Lo zaino è pronto e la partenza è vicina. Nei prossimi giorni, su queste pagine, cercherò di raccontare quanto vedrò nel mezzo della rotta migratoria balcanica, in Serbia, dove mi troverò per circa una settimana in compagnia degli amici di “Speranza — Hope for children”.
Da più parti si racconta che, grazie ai muri e allo sciagurato accordo UE-Turchia, la rotta balcanica sia chiusa. Non è così: se l’anno scorso sono transitate oltre 700mila persone, almeno 100mila ne sono passate attraverso la Serbia da gennaio ad oggi, dichiarano fonti governative. Il conteggio di Frontex (l’agenzia europea per il controllo delle frontiere) è arrivato a 120mila, a fine giugno, sull’intera rotta.
Le restrizioni, però, hanno avuto almeno due conseguenze.
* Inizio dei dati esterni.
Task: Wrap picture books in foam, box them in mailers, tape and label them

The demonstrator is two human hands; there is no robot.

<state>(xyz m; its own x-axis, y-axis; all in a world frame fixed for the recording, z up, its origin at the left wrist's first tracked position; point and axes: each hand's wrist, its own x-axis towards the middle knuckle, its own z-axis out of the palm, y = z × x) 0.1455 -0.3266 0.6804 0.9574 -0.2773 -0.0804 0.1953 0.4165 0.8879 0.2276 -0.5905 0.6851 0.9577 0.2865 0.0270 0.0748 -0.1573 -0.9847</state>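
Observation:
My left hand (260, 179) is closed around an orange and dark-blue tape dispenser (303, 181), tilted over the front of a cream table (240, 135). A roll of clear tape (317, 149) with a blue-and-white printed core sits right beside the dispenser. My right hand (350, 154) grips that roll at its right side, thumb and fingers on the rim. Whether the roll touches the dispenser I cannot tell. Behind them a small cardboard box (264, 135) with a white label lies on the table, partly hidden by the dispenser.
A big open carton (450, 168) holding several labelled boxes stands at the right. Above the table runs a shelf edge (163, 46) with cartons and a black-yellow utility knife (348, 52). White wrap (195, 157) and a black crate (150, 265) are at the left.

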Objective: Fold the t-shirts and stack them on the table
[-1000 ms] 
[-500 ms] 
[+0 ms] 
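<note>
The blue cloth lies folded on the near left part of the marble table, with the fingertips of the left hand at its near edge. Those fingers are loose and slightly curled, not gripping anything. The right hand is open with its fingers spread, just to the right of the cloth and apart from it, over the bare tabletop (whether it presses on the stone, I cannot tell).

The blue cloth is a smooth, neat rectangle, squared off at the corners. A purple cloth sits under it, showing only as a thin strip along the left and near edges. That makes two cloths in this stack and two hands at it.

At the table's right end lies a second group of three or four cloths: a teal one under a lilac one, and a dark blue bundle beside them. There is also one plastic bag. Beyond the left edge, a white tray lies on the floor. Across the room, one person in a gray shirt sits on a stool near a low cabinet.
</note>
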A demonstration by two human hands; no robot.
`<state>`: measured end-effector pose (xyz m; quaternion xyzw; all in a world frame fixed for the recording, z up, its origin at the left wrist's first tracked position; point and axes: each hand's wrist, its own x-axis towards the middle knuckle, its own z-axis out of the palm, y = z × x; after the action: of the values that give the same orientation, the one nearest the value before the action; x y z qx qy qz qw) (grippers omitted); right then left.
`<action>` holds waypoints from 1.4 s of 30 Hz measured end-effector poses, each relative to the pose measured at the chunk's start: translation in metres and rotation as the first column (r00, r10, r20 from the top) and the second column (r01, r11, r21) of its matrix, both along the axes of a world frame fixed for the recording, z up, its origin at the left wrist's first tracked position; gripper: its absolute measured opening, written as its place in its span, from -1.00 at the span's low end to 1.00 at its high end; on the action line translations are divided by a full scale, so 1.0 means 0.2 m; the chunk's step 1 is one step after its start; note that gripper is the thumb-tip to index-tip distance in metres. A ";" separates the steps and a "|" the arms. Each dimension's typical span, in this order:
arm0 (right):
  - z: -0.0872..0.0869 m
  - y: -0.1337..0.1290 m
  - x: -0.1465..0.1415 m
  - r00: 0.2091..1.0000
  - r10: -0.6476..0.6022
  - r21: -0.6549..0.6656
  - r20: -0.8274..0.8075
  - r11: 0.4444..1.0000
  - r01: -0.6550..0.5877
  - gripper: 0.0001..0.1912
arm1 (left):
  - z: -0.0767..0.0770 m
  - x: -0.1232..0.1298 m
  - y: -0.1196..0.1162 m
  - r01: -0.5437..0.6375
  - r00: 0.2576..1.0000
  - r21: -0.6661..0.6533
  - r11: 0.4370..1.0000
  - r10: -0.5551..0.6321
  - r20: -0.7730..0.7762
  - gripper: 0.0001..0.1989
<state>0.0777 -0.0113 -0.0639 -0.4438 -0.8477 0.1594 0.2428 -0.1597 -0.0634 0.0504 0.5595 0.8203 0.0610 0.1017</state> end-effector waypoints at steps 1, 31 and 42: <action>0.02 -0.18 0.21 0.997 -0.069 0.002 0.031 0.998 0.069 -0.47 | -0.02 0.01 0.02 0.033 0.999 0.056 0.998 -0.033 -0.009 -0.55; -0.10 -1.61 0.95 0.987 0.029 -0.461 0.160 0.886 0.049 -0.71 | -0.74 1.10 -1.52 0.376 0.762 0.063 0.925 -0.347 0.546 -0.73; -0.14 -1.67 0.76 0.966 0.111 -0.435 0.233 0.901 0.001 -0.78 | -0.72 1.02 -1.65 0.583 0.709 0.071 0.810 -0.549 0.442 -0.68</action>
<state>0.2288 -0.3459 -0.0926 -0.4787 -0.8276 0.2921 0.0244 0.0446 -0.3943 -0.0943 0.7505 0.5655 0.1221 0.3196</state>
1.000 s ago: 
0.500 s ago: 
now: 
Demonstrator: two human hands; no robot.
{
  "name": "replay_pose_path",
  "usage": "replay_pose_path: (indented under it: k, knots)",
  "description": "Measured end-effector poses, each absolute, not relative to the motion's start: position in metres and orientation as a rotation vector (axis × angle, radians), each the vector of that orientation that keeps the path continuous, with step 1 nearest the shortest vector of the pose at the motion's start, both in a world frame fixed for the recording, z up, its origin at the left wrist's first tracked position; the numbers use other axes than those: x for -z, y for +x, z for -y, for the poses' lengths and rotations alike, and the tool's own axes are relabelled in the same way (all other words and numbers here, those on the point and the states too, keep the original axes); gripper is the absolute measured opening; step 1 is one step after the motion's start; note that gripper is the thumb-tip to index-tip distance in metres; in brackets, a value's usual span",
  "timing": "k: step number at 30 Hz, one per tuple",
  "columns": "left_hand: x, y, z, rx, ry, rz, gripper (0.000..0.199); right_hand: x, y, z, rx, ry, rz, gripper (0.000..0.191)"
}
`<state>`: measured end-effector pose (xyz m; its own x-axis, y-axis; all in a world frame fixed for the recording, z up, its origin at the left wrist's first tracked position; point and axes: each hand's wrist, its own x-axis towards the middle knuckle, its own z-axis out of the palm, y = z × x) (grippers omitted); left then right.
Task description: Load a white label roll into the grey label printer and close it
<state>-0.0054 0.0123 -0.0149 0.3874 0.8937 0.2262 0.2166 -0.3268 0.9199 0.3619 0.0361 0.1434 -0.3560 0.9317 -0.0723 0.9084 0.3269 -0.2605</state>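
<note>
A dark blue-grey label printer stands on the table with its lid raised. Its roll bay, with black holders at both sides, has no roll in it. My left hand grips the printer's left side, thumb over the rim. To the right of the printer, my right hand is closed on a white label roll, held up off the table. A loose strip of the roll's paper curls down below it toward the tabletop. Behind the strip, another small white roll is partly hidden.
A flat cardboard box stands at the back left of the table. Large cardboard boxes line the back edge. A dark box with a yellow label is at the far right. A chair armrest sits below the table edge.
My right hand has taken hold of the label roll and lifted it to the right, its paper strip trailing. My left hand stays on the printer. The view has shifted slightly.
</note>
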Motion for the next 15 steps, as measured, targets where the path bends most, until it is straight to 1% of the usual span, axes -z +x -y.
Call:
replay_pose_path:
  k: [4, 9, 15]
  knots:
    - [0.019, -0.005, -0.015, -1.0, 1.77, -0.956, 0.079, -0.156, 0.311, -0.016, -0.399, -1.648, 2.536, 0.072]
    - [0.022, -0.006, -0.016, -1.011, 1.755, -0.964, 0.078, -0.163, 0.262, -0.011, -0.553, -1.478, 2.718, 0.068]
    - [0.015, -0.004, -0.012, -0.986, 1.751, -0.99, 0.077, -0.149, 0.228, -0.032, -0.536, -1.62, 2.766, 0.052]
La prima: da più fonti è stata documentata l’esistenza di milizie (non si capisce bene formate da chi) in Bulgaria a caccia di migranti.
La seconda: aumentando le restrizioni, ovviamente le persone già presenti in Serbia — e in transito — sono rimaste bloccate in Serbia. A Belgrado, così come al confine con l’Ungheria.
Frammenti, appunti, fotografie li troverete, con una maggiore frequenza, su questo piccolo blog, dedicato a Nessun Paese è un’isola e a questa esperienza: tutto si tiene.